SUPPLIED INFORMATION:

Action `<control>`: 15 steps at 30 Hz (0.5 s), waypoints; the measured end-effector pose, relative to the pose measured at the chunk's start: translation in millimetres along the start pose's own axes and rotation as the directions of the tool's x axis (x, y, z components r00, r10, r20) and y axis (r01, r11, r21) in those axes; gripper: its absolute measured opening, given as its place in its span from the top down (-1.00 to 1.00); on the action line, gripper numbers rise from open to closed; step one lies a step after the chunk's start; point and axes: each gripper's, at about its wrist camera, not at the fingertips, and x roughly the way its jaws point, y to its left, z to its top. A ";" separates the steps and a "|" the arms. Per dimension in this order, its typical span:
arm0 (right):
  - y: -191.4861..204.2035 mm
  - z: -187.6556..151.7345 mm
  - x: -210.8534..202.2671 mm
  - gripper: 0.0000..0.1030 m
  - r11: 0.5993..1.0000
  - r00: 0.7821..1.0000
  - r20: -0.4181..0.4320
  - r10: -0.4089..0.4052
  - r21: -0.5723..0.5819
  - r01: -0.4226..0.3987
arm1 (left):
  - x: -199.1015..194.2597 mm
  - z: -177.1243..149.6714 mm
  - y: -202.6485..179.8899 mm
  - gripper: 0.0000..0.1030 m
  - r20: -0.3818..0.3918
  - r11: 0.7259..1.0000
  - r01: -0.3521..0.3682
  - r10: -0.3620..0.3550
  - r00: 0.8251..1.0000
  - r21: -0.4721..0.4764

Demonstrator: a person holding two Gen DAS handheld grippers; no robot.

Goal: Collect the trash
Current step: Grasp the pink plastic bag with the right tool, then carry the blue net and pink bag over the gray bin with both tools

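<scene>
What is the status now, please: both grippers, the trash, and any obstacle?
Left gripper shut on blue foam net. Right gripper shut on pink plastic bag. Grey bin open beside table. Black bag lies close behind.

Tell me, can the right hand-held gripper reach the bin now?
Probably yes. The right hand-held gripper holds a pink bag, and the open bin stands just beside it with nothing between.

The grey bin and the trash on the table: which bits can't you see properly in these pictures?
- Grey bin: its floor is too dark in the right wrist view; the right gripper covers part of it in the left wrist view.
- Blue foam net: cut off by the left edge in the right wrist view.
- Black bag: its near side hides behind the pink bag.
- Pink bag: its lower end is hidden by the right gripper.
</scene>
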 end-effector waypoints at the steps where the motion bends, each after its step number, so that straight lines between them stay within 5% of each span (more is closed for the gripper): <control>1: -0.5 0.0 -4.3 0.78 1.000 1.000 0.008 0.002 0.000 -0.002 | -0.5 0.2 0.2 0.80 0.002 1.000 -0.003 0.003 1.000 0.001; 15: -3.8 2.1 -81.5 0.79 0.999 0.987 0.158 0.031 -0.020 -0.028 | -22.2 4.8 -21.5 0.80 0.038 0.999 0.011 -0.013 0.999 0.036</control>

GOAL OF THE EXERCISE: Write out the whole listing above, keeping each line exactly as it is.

SOLUTION TO THE PROBLEM:
Action `<control>`: 15 steps at 30 Hz (0.5 s), waypoints; the measured end-effector pose, relative to the pose measured at the chunk's start: translation in millimetres along the start pose's own axes and rotation as the directions of the tool's x axis (x, y, z components r00, r10, r20) and y axis (r01, r11, r21) in those axes; gripper: its absolute measured opening, given as its place in its span from the top down (-1.00 to 1.00); on the action line, gripper numbers rise from open to closed; step one lies a step after the chunk's start; point and axes: each gripper's, at about its wrist camera, not at the fingertips, and x roughly the way its jaws point, y to its left, z to its top. A ";" separates the steps and a "|" the arms. Per dimension in this order, its typical span:
arm0 (right):
  - y: -191.4861..204.2035 mm
  - z: -187.6556..151.7345 mm
  - x: -210.8534..202.2671 mm
  - gripper: 0.0000..0.1030 m
  - r11: 0.5993..1.0000
  - r00: 0.7821..1.0000
  - r20: -0.4181..0.4320
  - r10: -0.4089..0.4052
  - r21: -0.5723..0.5819
  - r01: -0.4226..0.3987
arm1 (left):
  - x: -199.1015..194.2597 mm
  - z: -177.1243..149.6714 mm
  - y: -202.6485..179.8899 mm
  - gripper: 0.0000..0.1030 m
  - r20: -0.3818..0.3918
  - r11: 0.7259..1.0000
  - r01: -0.3521..0.3682
  - r10: -0.3620..0.3550
  - r00: 0.8251..1.0000
  - r21: -0.4721..0.4764

Demonstrator: a person holding two Gen DAS handheld grippers; no robot.

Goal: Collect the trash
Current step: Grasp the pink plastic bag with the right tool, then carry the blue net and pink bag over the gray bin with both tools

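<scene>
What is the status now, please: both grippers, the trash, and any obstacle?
Left gripper shut on blue foam net. Right gripper shut on pink plastic bag. Grey bin open beside table. Black bag lies close behind.

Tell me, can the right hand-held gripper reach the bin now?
Probably yes. The right hand-held gripper holds a pink bag, and the open bin stands just beside it with nothing between.

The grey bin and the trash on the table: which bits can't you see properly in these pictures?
- Grey bin: its floor is too dark in the right wrist view; the right gripper covers part of it in the left wrist view.
- Blue foam net: cut off by the left edge in the right wrist view.
- Black bag: its near side hides behind the pink bag.
- Pink bag: its lower end is hidden by the right gripper.
</scene>
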 end-effector waypoints at the steps where the motion bends, each after its step number, so that straight lines between them stay within 5% of each span (more is closed for the gripper): <control>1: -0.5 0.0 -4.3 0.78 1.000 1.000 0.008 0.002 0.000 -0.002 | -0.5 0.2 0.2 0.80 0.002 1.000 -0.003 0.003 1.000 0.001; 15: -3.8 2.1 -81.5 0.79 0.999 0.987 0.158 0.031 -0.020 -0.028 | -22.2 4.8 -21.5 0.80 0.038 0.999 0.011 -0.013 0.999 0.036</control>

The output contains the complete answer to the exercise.